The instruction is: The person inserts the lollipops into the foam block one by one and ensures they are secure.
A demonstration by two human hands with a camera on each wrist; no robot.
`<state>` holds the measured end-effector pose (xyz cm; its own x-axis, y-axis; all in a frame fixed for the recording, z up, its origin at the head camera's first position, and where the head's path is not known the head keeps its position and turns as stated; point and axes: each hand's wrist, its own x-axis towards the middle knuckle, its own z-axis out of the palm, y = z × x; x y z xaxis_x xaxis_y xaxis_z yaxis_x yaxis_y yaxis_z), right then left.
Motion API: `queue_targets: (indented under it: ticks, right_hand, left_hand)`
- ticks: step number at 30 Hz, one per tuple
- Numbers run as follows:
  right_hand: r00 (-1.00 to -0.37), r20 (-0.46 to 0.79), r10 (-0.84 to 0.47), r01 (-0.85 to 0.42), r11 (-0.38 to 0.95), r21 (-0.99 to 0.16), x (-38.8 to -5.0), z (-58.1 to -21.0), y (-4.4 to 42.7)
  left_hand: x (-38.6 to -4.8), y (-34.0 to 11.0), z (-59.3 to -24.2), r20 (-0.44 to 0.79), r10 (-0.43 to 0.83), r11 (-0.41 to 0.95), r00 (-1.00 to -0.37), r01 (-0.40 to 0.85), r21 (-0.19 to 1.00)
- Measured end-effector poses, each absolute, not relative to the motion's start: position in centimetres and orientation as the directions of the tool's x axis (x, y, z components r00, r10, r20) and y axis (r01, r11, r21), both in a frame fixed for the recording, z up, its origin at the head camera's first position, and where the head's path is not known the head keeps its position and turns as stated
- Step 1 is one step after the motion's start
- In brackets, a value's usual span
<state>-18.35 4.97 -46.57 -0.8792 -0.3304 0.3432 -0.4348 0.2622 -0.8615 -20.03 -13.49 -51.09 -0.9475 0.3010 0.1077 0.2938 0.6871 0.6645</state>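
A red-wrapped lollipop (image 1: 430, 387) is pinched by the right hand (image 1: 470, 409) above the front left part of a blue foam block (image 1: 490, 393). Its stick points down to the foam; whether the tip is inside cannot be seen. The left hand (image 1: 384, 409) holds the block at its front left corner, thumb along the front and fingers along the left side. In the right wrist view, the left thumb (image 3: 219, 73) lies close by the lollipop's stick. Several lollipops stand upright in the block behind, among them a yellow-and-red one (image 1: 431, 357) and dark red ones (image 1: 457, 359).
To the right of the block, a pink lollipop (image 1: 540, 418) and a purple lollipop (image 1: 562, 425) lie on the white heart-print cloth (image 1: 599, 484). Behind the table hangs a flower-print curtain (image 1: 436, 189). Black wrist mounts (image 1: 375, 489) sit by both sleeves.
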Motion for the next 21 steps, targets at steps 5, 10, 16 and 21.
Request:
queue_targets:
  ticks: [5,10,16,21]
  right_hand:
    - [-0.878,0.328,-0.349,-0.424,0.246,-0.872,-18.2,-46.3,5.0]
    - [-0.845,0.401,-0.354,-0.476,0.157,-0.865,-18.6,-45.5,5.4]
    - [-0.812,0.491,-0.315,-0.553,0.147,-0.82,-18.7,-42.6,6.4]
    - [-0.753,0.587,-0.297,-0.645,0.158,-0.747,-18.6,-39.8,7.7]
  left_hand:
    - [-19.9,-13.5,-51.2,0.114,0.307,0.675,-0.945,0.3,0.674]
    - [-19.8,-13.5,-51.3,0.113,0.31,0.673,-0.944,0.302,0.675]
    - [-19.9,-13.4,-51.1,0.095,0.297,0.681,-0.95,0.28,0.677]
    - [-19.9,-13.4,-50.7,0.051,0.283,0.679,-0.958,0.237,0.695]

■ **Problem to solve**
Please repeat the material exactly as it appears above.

■ **Written answer**
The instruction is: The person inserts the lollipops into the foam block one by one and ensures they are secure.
A demonstration by two human hands with a camera on each wrist; no robot.
`<state>` holds the measured end-effector pose (xyz cm; its own x-axis, y-axis; all in a frame fixed for the recording, z up, its origin at the head camera's first position, and where the head's path is not known the head keeps its position and turns as stated; point and axes: each hand's wrist, its own x-axis towards the middle knuckle, its own z-axis out of the palm, y = z × x; x y z xaxis_x xaxis_y xaxis_z yaxis_x yaxis_y yaxis_z), right then left.
Motion API: `queue_targets: (indented under it: ticks, right_hand, left_hand)`
- ticks: step number at 30 Hz, one per tuple
- Numbers run as follows:
  right_hand: r00 (-1.00 to -0.37), r20 (-0.46 to 0.79), r10 (-0.84 to 0.47), r01 (-0.85 to 0.42), r11 (-0.38 to 0.95), r21 (-0.99 to 0.16), x (-38.8 to -5.0), z (-58.1 to -21.0), y (-4.4 to 42.7)
  left_hand: x (-38.6 to -4.8), y (-34.0 to 11.0), z (-59.3 to -24.2), r20 (-0.44 to 0.79), r10 (-0.43 to 0.83), r11 (-0.41 to 0.95), r00 (-1.00 to -0.37), r01 (-0.40 to 0.85), r21 (-0.19 to 1.00)
- Measured end-effector poses, each absolute, not relative to the motion's start: position in centimetres and orientation as the directions of the tool's x axis (x, y, z components r00, r10, r20) and y axis (r01, r11, r21), both in a frame fixed for the recording, z up, its origin at the head camera's first position, and where the head's path is not known the head keeps its position and turns as stated
- Step 1 is one step after the motion's start
- In brackets, a value's usual span
<state>-18.35 4.97 -46.57 -0.8792 -0.3304 0.3432 -0.4348 0.2622 -0.8615 -20.03 -13.49 -51.09 -0.9475 0.3010 0.1077 0.2938 0.6871 0.6645</state>
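A red-wrapped lollipop (image 1: 430, 387) is pinched by the right hand (image 1: 470, 409) above the front left part of a blue foam block (image 1: 490, 393). Its stick points down to the foam; whether the tip is inside cannot be seen. The left hand (image 1: 384, 409) holds the block at its front left corner, thumb along the front and fingers along the left side. In the right wrist view, the left thumb (image 3: 219, 73) lies close by the lollipop's stick. Several lollipops stand upright in the block behind, among them a yellow-and-red one (image 1: 431, 357) and dark red ones (image 1: 457, 359).
To the right of the block, a pink lollipop (image 1: 540, 418) and a purple lollipop (image 1: 562, 425) lie on the white heart-print cloth (image 1: 599, 484). Behind the table hangs a flower-print curtain (image 1: 436, 189). Black wrist mounts (image 1: 375, 489) sit by both sleeves.
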Motion for the next 21 steps, targets at steps 5, 10, 16 and 21.
Request:
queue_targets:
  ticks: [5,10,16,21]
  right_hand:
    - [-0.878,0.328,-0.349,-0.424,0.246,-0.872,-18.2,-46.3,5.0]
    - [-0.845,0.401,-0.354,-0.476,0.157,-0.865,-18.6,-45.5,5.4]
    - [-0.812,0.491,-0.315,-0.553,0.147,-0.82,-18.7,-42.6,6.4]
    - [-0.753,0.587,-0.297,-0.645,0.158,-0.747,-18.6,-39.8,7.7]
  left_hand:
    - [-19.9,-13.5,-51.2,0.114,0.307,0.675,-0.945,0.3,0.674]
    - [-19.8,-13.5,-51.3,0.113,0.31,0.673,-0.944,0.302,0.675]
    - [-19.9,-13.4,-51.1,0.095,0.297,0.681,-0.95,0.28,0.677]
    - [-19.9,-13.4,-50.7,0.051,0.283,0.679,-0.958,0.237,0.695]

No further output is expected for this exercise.